### PROBLEM TO SOLVE
Starting from the line in which "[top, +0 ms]" appears, set down each line exactly through the end of the listing, and nothing else. Leave out pictures.
*** DATA SECTION Section Begins ***
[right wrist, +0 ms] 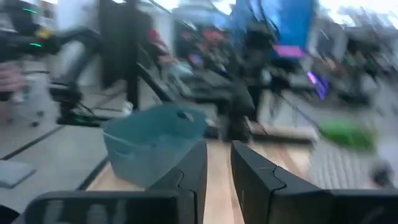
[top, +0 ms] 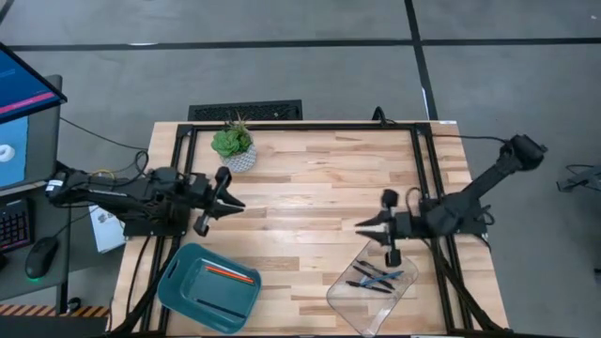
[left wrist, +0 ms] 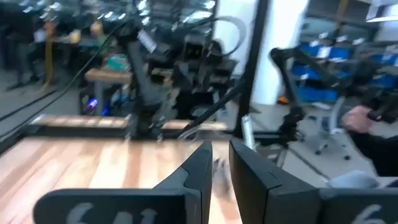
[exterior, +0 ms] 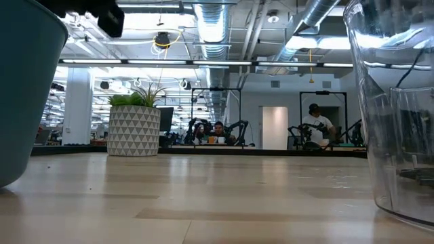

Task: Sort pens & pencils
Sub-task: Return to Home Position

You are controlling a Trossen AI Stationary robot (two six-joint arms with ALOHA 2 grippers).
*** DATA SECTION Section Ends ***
### FINISHED EXERCISE
[top, +0 ms] 
[left wrist, +0 ms] 
[exterior, +0 ms] 

Task: Sort pens & pencils
Sub-task: Return to Home Position

You are controlling a Trossen AI Stationary robot (two six-joint arms with ALOHA 2 grippers).

The output is complete as it stands.